Changes in seasonal snow cover (amount, extent and duration), glacier mass balance and frozen ground have various ecological and socio-economic consequences (see Chaps. 1522). The terrestrial cryosphere has close connections to the hydrological regime (i.e. river run-off ) described in Chap. 5.

Box 6.2 Observing the cryosphere

Observations of snow cover comprise (1) in situ measurements of snow fall, snow depth, SWE and/or snow structure; (2) airborne remote sensing observations; or (3) space-borne satellite observations. In situ observations are normally operated by hydrological and/or meteorological services. They are local in nature and not uniformly distributed. Data quality is affected by, for example, changes in station location and observation methodology. Snow observations have been made operationally in many countries for several decades.

The use of satellite observations for studying the cryosphere has been discussed by Sharkov (2003), Nosenko et al. (2005) and Sutyrina (2011). Satellites provide the opportunity to observe large-scale SCE by optical satellite imagery or by radar remote sensing . Snow depth and SWE are derived from data obtained from passive microwave sensors.
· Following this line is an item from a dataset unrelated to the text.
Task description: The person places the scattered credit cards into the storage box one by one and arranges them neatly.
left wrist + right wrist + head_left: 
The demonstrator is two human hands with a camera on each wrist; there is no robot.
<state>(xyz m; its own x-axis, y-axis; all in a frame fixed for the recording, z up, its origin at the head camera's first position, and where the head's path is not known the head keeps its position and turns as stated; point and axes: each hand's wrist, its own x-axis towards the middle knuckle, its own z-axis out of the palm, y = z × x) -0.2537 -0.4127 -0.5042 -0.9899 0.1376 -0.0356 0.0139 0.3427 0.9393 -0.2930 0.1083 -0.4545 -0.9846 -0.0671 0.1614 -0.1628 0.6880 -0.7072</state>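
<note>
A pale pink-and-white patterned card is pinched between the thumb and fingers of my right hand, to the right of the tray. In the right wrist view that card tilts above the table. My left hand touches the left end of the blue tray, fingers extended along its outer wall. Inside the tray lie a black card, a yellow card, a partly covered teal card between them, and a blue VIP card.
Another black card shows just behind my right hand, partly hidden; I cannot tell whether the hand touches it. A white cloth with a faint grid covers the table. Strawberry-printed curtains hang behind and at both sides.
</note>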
Cloud cover and highly variable illumination conditions (including the polar night) impede the use of monitoring methods reliant on reflected solar radiation. Dense forest cover and deep snow hinder the use of passive microwave sensors. Studies also reveal significant differences between remotely sensed and in situ observations of snow cover, for example owing to the algorithms that convert brightness temperatures observed from satellites to SWE. These problems were discussed by Boyarskii et al. (1994), Boyarskii and Tikhonov (2000), Luojus et al. (2009), Kitaev (2010), Metsämäki et al. (2010) and Kitaev and Titkova (2011). There are sometimes large discrepancies between the satellite data and the ground-based instrumental observations of the snow cover boundary during periods of snow formation and snowmelt. Radar-based remote sensing is problematic during the snowmelt season, and it is difficult to find a single method that functions well in mountainous, open and forested areas. The use of wide-swath synthetic aperture radar (SAR) was promising especially in the boreal zone (Khan et al. 2007; Lemke and Ren 2007; Luojus et al. 2007, 2009). Kärnä et al. (2007) and Takala et al. (2011) recently presented a snow mapping procedure that combines weather station measurements and microwave radiometer data.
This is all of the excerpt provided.